Перед сценой стояла группка девушек, наперебой требующих его внимания, но он по-прежнему был сосредоточен на песне. Зато, когда он закончил, я увидела, что он откладывает гитару, подходит к девушке в первом ряду, наклоняется и целует ее ладонь. Все фанатки обезумели. На нем были черные джинсы и ярко-розовая майка с надписью «Я девственник» крупными жирными буквами, под которой было написано мелким шрифтом: «Но это старая майка». Вытаращив глаза, я развернулась и, ни слова не говоря Дженни, пошла прочь, к клубу.

Она стояла рядом со мной у бара, пока я заказывала для нас обеих текилу.

– Значит, он по-прежнему играет? – закричала я, стараясь заглушить чудовищно громкую музыку. Она бесстрастно кивнула, продолжая молчать.

Когда бармен подтолкнул к нам четыре стаканчика, Дженни прищурила глаза.

– Мне только один. Я выпила слишком много саке! – выкрикнула она, но я знала, что это неправда, потому что я одна опустошила почти всю бутылку.

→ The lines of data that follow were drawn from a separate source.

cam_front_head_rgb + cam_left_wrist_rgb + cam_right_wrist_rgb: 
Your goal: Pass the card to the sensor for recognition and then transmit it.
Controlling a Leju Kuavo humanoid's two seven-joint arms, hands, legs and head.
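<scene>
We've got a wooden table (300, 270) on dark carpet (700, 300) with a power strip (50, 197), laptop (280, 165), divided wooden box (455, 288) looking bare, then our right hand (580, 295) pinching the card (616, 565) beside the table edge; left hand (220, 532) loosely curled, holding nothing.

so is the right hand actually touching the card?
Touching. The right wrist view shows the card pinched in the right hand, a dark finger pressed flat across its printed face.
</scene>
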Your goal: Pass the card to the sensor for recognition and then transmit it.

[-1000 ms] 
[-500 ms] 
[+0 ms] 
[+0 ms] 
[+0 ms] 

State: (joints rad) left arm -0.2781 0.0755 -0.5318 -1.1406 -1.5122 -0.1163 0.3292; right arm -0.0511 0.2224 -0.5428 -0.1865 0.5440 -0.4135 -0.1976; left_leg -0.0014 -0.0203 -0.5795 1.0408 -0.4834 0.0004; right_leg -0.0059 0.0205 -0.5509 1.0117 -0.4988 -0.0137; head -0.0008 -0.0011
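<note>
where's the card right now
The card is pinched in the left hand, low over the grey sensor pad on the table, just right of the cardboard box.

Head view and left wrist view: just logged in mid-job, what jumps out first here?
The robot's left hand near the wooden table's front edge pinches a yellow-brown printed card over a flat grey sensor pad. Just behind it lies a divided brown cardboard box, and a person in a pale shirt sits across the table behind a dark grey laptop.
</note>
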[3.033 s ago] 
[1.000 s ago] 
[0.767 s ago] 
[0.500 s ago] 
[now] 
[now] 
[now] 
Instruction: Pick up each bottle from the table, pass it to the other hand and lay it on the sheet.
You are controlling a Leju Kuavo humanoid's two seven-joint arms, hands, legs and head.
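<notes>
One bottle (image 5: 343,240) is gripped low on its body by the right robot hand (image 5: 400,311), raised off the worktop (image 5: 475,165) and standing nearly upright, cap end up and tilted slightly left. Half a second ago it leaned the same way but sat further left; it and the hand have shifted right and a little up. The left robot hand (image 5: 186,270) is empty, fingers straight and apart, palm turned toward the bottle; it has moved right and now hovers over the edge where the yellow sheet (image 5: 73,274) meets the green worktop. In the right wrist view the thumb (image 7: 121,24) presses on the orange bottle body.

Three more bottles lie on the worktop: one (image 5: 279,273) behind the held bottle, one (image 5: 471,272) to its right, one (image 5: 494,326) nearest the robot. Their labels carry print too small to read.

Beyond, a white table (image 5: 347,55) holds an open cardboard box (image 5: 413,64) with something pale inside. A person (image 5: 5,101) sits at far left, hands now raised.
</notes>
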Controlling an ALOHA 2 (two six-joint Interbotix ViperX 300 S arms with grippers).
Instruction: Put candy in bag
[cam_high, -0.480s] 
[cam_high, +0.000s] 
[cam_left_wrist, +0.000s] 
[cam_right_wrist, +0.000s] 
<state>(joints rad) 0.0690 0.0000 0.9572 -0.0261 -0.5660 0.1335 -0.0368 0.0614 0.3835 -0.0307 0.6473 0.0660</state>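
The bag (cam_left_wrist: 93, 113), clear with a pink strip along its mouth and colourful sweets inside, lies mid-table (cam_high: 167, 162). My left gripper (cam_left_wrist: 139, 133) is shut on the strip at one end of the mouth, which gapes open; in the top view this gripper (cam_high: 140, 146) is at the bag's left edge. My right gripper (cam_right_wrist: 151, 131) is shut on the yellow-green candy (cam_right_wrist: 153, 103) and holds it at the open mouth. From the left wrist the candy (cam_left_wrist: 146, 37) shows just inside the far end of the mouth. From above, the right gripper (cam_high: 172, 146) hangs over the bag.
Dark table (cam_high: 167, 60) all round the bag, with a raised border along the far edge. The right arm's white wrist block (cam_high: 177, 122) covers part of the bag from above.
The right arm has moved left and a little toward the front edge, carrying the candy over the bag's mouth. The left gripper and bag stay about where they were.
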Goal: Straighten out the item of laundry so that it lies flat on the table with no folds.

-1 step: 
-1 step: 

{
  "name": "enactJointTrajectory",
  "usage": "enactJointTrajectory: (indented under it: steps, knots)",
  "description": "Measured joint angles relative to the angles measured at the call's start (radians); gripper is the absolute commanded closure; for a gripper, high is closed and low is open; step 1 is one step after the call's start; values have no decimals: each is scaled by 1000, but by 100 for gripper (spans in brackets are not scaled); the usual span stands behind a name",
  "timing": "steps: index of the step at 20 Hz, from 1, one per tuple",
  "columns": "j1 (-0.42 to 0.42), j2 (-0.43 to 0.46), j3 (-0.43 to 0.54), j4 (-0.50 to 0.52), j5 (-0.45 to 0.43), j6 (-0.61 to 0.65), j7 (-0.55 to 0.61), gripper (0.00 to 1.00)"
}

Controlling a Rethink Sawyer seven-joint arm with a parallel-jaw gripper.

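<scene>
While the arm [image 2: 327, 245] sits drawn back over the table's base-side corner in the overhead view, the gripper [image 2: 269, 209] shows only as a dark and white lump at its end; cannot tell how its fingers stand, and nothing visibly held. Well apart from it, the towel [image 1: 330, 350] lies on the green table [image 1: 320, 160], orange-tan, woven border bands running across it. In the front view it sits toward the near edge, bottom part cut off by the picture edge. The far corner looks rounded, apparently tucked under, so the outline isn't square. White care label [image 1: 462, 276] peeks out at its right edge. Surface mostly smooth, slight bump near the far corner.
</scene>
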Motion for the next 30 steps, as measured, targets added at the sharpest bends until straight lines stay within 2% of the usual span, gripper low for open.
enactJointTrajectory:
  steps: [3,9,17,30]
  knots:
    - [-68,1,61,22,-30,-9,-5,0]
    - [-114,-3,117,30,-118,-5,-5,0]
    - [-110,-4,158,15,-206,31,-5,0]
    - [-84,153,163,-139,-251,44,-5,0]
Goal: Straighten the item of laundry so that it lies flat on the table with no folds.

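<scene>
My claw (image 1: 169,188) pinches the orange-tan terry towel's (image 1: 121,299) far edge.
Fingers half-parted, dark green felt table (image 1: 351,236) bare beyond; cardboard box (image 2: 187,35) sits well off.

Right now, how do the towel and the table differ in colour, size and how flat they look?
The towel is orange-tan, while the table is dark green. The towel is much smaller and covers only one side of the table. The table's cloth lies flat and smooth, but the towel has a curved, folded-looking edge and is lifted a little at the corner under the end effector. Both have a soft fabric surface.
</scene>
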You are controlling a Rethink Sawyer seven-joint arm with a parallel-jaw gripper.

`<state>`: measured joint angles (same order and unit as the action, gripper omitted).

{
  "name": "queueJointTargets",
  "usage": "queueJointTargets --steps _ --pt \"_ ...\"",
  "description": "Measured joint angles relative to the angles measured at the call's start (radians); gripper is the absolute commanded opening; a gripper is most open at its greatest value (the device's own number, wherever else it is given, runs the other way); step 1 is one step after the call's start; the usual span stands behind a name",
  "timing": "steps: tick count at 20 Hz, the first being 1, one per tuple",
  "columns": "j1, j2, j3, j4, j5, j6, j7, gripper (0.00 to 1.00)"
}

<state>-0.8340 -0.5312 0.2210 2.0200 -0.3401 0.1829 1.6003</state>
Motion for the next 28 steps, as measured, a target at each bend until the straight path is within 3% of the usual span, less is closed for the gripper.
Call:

– Как знаешь! – Улыбнувшись, я стала опрокидывать в себя одну рюмку за другой. Мы танцевали не меньше часа, я выпила еще пару стаканчиков, и мой разум опасно затуманился. Дженни отошла, чтобы позвонить Тайлеру, поэтому я, воспользовавшись возможностью, пропустила еще стаканчик.

Ко мне подошел голубоглазый блондин в облегающей майке – качок без единой извилины в голове.

– Я наблюдал за тобой, – сказал он с гнусной ухмылкой.

– Да? И что? – Он был вылитый Дольф Лундгрен[42], если не считать, что говорил он с акцентом уроженца штата Джерси.